The Munich I Regional Court has ruled that Google bears direct liability for false content generated by the AI Overviews feature in its search engine. It is the first ruling in which a German court treated an AI system's response as the company's own statement rather than a neutral presentation of search results.

The case concerned two Munich publishers whom the AI Overviews feature linked to fraud, subscription traps, and suspicious business practices, even though this information did not appear in the sources the AI referenced. The system combined data about different, unrelated entities and presented it as facts about specific companies.

The Core of the Ruling

Central to the court's reasoning was the distinction between a classic search engine and a generative summary. A traditional search engine directs users to material published by other parties and benefits from limited intermediary liability. AI Overviews works differently: it independently compiles, synthesizes, and evaluates information from multiple sources, producing a new, original statement.

The AI overview is Google's own content, classified as a direct infringer, because the system generates independent, new, and substantive statements - from the reasoning of the Munich I Regional Court ruling

The court also stressed that the AI made claims that did not even appear in the search results underlying the summary, which the court explicitly described as the defendant's, that is Google's, own statements.
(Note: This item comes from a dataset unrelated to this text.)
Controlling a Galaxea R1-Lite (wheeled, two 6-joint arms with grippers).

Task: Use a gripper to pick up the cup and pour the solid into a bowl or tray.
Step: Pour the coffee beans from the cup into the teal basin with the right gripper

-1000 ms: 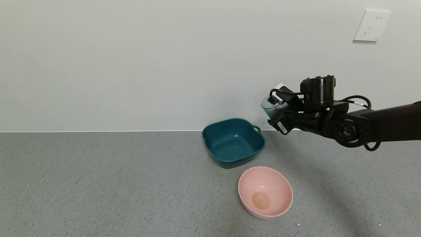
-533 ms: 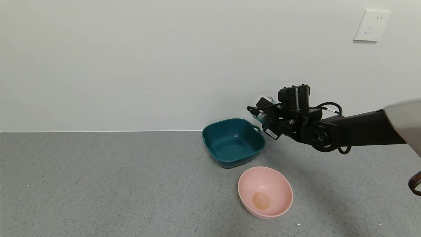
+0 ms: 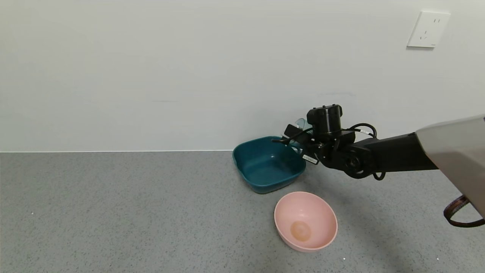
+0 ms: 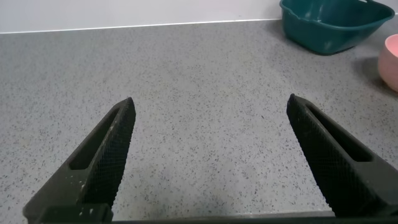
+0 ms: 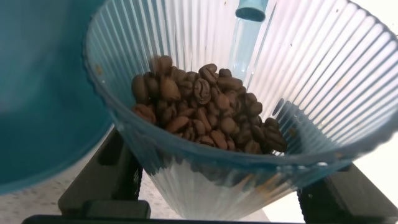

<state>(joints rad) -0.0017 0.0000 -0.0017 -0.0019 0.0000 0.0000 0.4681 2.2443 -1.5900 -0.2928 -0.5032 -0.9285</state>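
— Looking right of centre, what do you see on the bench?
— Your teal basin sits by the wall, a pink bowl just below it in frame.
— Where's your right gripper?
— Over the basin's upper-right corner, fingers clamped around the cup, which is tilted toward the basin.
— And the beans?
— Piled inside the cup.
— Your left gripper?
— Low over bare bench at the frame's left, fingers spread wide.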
The company therefore cannot hide behind the argument that it merely reflects content available online.

Google's Response

Google has said it will appeal and emphasized that the ruling concerns isolated shortcomings rather than the mechanism of the feature as such. The company argues that the vast majority of AI Overviews responses are accurate, and that errors occur only occasionally, when the system omits context or misinterprets a page's content.
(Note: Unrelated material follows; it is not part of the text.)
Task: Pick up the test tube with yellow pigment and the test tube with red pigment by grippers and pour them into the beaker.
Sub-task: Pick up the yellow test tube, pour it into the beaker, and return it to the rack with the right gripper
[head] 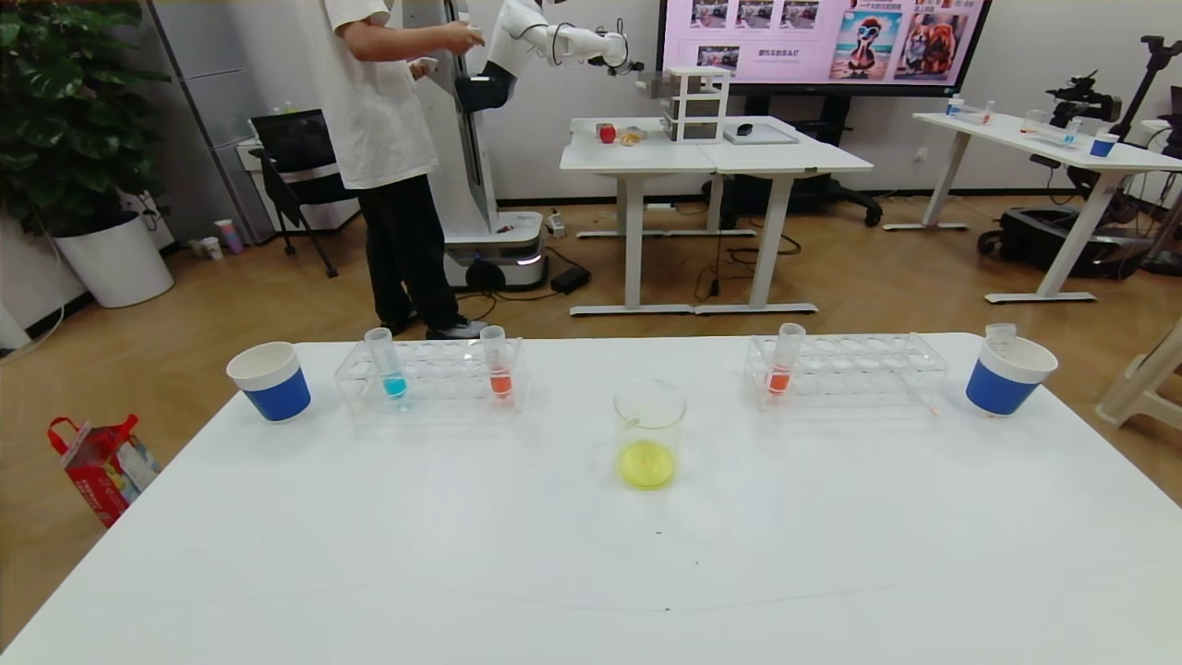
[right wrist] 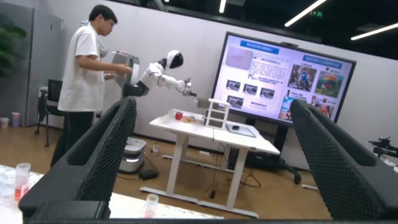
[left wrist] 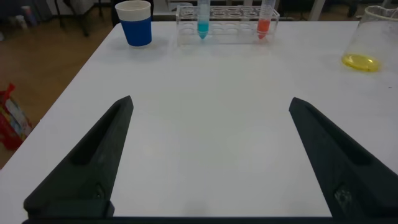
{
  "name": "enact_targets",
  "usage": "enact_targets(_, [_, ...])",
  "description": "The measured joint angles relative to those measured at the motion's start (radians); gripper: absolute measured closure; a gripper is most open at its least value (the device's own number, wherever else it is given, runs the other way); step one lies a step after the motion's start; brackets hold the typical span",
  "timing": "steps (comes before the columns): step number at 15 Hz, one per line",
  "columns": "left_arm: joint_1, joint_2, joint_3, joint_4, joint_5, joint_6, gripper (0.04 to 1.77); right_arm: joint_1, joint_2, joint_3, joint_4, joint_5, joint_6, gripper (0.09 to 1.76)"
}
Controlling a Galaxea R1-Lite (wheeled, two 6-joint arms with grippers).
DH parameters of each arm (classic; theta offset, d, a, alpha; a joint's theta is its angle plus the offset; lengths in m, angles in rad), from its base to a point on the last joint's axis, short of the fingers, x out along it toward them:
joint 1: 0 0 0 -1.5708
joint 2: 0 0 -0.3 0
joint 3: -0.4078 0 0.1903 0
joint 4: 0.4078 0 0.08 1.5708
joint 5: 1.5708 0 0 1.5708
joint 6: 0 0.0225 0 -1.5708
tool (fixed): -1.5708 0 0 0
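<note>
The beaker [head: 649,434] stands mid-table with yellow liquid in its bottom; it also shows in the left wrist view [left wrist: 368,40]. One red-pigment tube [head: 497,362] stands in the left rack [head: 429,374] beside a blue-liquid tube [head: 385,362]. A second red tube [head: 785,360] stands in the right rack [head: 845,369]. No tube holding yellow liquid shows; a clear tube with no liquid showing [head: 1000,334] stands in the right cup [head: 1007,377]. Neither gripper shows in the head view. My left gripper [left wrist: 210,101] is open and empty over bare table. My right gripper [right wrist: 211,101] is open and empty, facing the room.
A blue-and-white cup [head: 271,380] stands at the table's far left. The white table [head: 591,573] is bare in front of the beaker. Beyond it are a person [head: 379,120], a white robot [head: 517,55], desks and a screen. A red bag [head: 102,462] lies on the floor.
</note>
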Motion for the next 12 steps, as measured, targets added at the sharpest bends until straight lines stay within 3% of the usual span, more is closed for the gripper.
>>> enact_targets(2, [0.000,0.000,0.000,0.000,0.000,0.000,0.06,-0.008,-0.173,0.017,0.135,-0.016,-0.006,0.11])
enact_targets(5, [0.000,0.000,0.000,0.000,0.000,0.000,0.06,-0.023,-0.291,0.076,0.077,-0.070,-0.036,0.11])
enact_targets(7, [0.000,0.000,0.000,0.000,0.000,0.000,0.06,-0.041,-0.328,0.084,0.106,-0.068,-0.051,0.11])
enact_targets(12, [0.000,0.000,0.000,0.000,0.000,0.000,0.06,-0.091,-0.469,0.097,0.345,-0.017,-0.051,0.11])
We invest heavily in the quality of AI Overviews to ensure that the vast majority of responses provide accurate information, and they are designed to reflect information available on the web - Google spokesperson

Why This Precedent Matters

Until now, operators of large language models have argued that AI hallucinations are an inherent feature of the technology, making it difficult to hold anyone legally responsible. The Munich ruling breaks with that line of defense, finding that since only Google controls the algorithm and the data on which AI Overviews operates, the company is also liable for the outcome of its operation, regardless of the fact that the content is generated automatically.
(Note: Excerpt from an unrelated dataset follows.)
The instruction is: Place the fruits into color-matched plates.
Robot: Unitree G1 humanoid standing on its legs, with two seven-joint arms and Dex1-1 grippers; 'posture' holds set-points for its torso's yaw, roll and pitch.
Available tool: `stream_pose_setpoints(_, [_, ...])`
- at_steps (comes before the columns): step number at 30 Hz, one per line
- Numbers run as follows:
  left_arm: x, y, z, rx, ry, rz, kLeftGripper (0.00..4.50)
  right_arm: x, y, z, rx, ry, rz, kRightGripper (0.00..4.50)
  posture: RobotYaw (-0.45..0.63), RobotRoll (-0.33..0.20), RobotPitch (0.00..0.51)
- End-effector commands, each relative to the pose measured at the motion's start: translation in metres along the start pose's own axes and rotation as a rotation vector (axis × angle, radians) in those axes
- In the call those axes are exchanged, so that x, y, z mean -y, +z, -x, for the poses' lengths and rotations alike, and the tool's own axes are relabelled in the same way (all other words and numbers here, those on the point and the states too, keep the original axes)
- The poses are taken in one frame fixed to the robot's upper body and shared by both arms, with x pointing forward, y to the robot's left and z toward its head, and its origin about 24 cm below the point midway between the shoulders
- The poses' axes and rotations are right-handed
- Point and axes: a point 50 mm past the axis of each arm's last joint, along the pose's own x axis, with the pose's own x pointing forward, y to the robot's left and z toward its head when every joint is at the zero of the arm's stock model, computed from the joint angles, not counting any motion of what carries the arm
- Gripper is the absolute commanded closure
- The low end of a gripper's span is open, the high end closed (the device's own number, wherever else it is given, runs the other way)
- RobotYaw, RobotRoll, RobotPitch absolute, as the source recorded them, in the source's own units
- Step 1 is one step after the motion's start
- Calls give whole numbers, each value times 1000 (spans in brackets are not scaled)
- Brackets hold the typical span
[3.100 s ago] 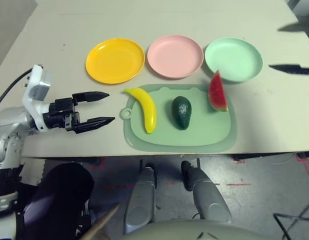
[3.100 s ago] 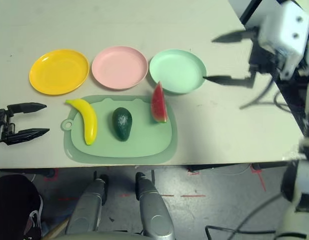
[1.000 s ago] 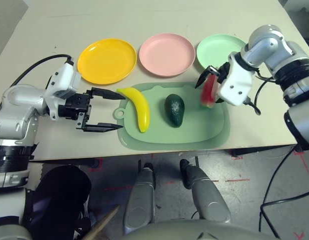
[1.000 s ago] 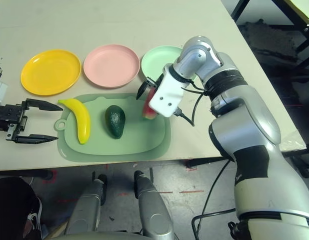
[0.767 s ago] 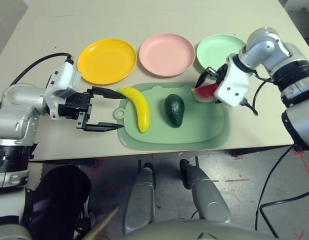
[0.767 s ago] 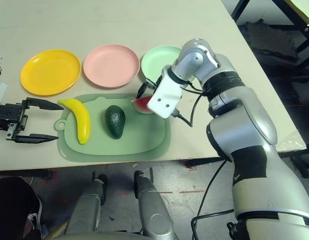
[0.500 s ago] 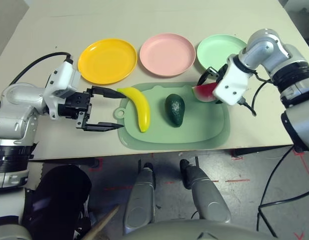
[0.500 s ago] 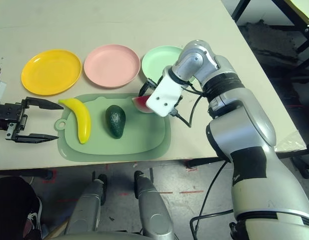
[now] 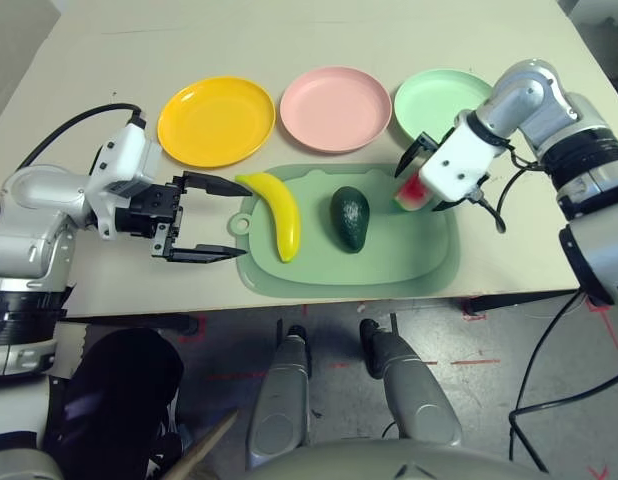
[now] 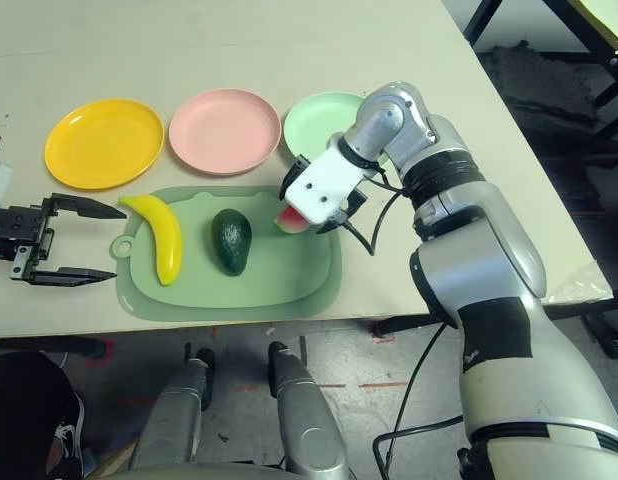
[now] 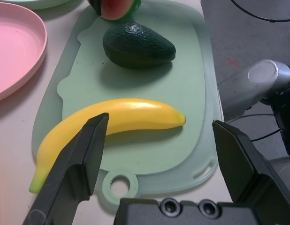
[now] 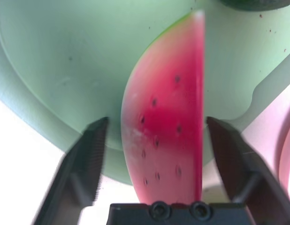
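- Watermelon wedge was over the pale green mat, near its right end, between the fingers of the right gripper; they stood partly apart, with a gap at 1 side, so a firm hold could not be told.
- The step in hand looked to be picking up fruit 1 of 3; the next move seemed to call for closing on the wedge, lifting it and carrying it to the pink plate.
- The left gripper stood wide open beside the banana, holding nothing; the yellow plate was the banana's likely goal; the avocado lay mid-mat, presumably bound for the mint plate.
- The table was pale and smooth; the 3 plates sat in a row beyond the mat, all empty.
- Past its near edge was a grey floor with red marks; a black cable hung at the right.
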Motion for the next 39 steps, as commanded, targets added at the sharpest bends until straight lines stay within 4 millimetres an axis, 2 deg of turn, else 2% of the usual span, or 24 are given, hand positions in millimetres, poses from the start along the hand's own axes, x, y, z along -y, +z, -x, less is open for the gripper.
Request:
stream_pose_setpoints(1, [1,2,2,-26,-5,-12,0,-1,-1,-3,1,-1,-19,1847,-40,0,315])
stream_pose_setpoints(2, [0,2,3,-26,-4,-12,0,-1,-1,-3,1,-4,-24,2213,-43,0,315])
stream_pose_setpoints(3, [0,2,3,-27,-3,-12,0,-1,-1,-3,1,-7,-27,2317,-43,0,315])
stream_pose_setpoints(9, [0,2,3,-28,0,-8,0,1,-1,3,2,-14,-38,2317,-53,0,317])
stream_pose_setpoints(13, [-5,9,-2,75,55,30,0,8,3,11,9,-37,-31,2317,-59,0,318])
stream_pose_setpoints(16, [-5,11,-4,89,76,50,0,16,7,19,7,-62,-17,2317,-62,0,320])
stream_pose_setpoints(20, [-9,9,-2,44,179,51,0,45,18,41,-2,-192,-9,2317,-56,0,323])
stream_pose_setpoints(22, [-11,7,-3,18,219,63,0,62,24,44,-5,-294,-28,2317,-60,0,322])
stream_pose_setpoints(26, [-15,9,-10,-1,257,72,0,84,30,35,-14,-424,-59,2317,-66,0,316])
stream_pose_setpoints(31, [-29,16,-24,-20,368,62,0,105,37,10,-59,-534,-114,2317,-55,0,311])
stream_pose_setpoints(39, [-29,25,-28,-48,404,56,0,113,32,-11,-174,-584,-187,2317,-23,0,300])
The ruling currently takes the form of a preliminary injunction and is not yet final, but media law attorneys are already citing it as a reference point for further disputes in Europe. If Google's appeal does not overturn this line of jurisprudence, publishers and other companies harmed by faulty AI summaries will gain a template for lawsuits that could realistically end in a court injunction and costs borne by the model provider.

Implications for Poland and the European Union

The case was decided under German law, but its consequences extend beyond Germany, since AI Overviews operates in the same form in other European Union countries, including Poland. Polish publishers and companies that have spent months complaining about faulty summaries generated by AI search engines now have a legal argument that such content can be treated as Google's own statements rather than a neutral search result.

The case coincides with the entry into force of further obligations under the EU AI Act, which from August impose new requirements on providers of the most powerful AI models. The Munich ruling shows that alongside EU-wide regulation, national court precedents are also mounting, which could force Google to exercise greater caution when publishing AI-generated summaries.

Google now has time to file its appeal, and proceedings at the higher court could take many months. Until that appeal is resolved, the preliminary injunction covering the specific false claims made about the two Munich publishers remains in force, and the company risks a penalty of up to 250,000 euros for each violation.